WASHINGTON – President Donald Trump said leading the United States is costing him a fortune, but it’s “worth every penny.”

Trump said Thursday morning during an interview on Fox News that while some critics have accused him of using the presidency to add to his wealth, “I’ll bet you I’ve lost billions of dollars” since taking office.

The president made the comment after “Fox & Friends” host Brian Kilmeade asked him if winning the 2016 election had been worth the trials and travails he has endured, including seeing his associates cut deals with the Department of Justice, the pressure his family has been put under and that “50 percent of the country doesn’t like you.”

“Do you ever say to yourself, ‘Why do I need this?'” Kilmeade asked.

“I said to one of my friends, a very wealthy friend, I said, ‘You know, I’ll bet you it cost me $2 or 3 billion and it’s worth every penny of it,'” Trump said. “I don’t need the money and it’s worth every penny because I’m doing so much for the country.”

Forbes estimates that as of September, Trump is worth about $3.1 billion. In March, the publication said Trump had likely lost about $400 million in net worth since taking office.

“Yes, it’s nasty. It’s vicious. It’s incredible. The false reporting is so incredible. Honestly, I’m doing a great job. That’s why I have these crowds,” he said. “It really is worth it, because look, I’ve done a great job. If I didn’t do a great job, I would have said, ‘Wow, that was a mistake.'”

Among the issues that have plagued Trump’s presidency has been ongoing leaks to the news media and a perceived lack of loyalty among many within the administration.

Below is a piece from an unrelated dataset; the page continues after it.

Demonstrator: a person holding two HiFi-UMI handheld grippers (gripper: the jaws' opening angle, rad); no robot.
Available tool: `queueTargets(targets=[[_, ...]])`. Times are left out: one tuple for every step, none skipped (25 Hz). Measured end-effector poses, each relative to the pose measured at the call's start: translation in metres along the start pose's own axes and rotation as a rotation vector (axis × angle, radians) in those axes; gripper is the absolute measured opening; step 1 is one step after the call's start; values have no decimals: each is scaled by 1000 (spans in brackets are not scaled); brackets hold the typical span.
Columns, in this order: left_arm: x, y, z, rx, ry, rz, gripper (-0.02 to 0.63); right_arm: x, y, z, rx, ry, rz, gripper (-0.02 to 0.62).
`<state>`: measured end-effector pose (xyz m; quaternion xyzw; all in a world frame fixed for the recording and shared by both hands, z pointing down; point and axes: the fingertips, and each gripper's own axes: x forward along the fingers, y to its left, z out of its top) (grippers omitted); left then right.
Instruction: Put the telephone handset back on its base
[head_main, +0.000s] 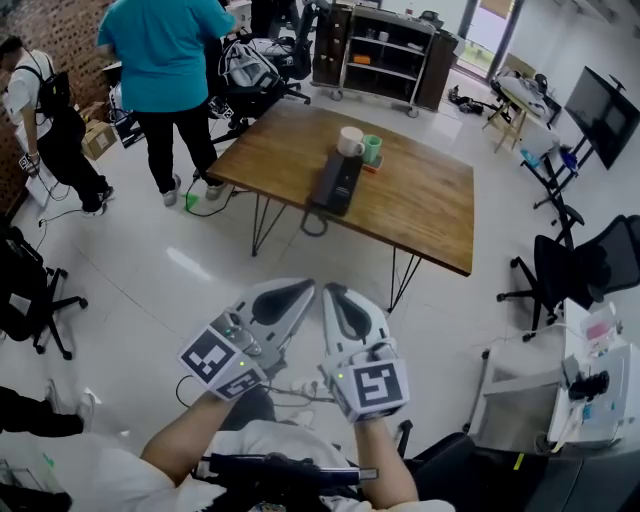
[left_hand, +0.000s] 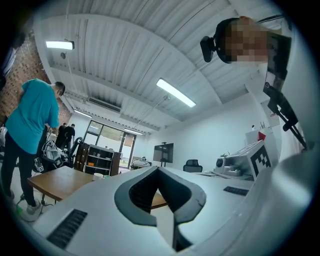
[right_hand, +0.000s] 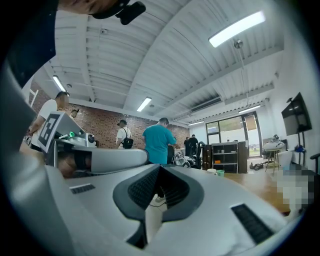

One of the most blatant examples was an anonymous letter published in the New York Times purportedly from a senior White House official claiming to be part of a secret resistance within the administration working to protect the country from Trump’s worst instincts.

Trump said “a lot of the leaks are not leaks, they’re made up by the newspaper,” and that the “media is very dishonest” (though he excluded his interviewers from that).

He theorized “there is a chance, I say it’s a big chance, but there is a very good chance” that the anonymous letter “was written by the Times.” He said if the letter was not a hoax written by the Times, it would be a “low level” member of the administration.

“So you’re not looking for anonymous anymore?” asked host Steve Doocy.

“How do you do that?” Trump replied. “I would like to find out who it is.”

Still, after accusing reporters of routinely making up sources and quotes, the president conceded that his former economic adviser Gary Cohn and former White House staff secretary Rob Porter could have been two of the sources for Bob Woodward’s recent book, “Fear: Trump in the White House.”

“I was very good to both of them,” Trump said. “It could have been, a lot of people have said that.”

On Cohn, Trump said, “I could tell stories about him like you wouldn’t believe,” but did not elaborate beyond that. He noted Cohn “never thought” it was possible to successfully renegotiate the North American Free Trade Agreement with Canada and Mexico.